Instead of a flat transcript that reads like a wall of text, diarization produces output like this:
[00:00.000 → 00:05.230] SPEAKER_00: Welcome to today's podcast.
[00:05.500 → 00:09.800] SPEAKER_01: Thanks for having me, great to be here.
[00:10.100 → 00:16.400] SPEAKER_00: Let's dive right in. What made you start this project?
This is invaluable for analyzing interviews, meetings, podcasts, and any content with multiple speakers.

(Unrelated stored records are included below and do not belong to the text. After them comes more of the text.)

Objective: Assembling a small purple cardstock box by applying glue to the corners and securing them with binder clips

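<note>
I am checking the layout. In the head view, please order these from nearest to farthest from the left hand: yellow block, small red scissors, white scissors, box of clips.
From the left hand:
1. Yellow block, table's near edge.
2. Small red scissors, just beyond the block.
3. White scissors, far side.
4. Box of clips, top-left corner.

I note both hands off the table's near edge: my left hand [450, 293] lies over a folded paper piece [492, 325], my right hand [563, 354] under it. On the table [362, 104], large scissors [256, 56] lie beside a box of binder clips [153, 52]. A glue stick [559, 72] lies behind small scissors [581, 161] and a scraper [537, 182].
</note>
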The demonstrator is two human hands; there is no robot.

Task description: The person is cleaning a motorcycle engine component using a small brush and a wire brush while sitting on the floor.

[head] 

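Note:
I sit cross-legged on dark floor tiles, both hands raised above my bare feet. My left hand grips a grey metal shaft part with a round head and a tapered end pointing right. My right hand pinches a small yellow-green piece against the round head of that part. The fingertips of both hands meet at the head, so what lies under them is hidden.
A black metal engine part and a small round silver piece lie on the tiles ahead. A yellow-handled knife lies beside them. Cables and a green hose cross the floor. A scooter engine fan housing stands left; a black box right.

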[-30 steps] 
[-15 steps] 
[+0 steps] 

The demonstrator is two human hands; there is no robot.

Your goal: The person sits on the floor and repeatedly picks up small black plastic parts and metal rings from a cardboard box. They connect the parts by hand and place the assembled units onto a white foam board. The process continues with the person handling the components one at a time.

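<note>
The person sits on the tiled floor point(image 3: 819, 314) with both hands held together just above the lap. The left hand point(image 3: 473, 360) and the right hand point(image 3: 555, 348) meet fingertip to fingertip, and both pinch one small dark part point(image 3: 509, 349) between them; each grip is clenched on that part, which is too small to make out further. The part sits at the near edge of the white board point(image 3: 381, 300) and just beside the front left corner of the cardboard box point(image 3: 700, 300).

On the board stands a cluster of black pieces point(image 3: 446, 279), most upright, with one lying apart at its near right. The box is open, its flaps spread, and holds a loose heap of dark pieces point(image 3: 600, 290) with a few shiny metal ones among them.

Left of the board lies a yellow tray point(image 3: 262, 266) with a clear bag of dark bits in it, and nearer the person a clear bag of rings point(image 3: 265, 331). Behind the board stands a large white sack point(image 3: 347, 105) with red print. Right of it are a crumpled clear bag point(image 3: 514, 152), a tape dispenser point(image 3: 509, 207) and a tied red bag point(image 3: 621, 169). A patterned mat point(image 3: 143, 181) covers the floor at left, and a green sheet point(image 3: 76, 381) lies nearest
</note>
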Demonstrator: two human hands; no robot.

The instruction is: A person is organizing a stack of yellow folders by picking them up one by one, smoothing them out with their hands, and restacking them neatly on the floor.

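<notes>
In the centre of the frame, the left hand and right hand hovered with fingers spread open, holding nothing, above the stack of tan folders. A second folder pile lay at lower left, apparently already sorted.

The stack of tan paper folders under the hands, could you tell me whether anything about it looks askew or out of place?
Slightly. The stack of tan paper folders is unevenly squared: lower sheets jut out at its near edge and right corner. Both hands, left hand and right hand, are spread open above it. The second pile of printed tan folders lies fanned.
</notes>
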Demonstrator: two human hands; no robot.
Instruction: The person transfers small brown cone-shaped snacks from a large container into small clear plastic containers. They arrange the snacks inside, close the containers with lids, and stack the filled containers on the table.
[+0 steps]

The diarization pipeline runs in two stages:
-
Pyannote Segmentation: The audio is analyzed by Pyannote's speaker embedding and segmentation model. This produces time‑based segments, each labeled with a speaker ID (SPEAKER_00, SPEAKER_01, etc.). Pyannote identifies how many speakers are present and where each speaker's turns begin and end.
-
Whisper Alignment: Whisper transcribes the full audio with word‑level timestamps. Each word gets a start and end time. VODER then aligns Whisper's word timestamps with Pyannote's speaker segments to determine which speaker said each word.
The result is a word‑level transcript where every word is attributed to a specific speaker.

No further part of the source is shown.